Could you retype exactly the lines running from the line with "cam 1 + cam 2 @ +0" to the end of the data, both included, and nothing else?

───── Data extract

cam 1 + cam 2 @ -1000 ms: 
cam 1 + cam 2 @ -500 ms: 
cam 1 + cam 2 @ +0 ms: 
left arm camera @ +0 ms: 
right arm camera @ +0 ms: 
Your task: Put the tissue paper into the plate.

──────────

- **Answer for this exercise**
cam 1 + cam 2 @ +0 ms: 
left arm camera @ +0 ms: 
right arm camera @ +0 ms: 
Your task: Put the tissue paper into the plate.

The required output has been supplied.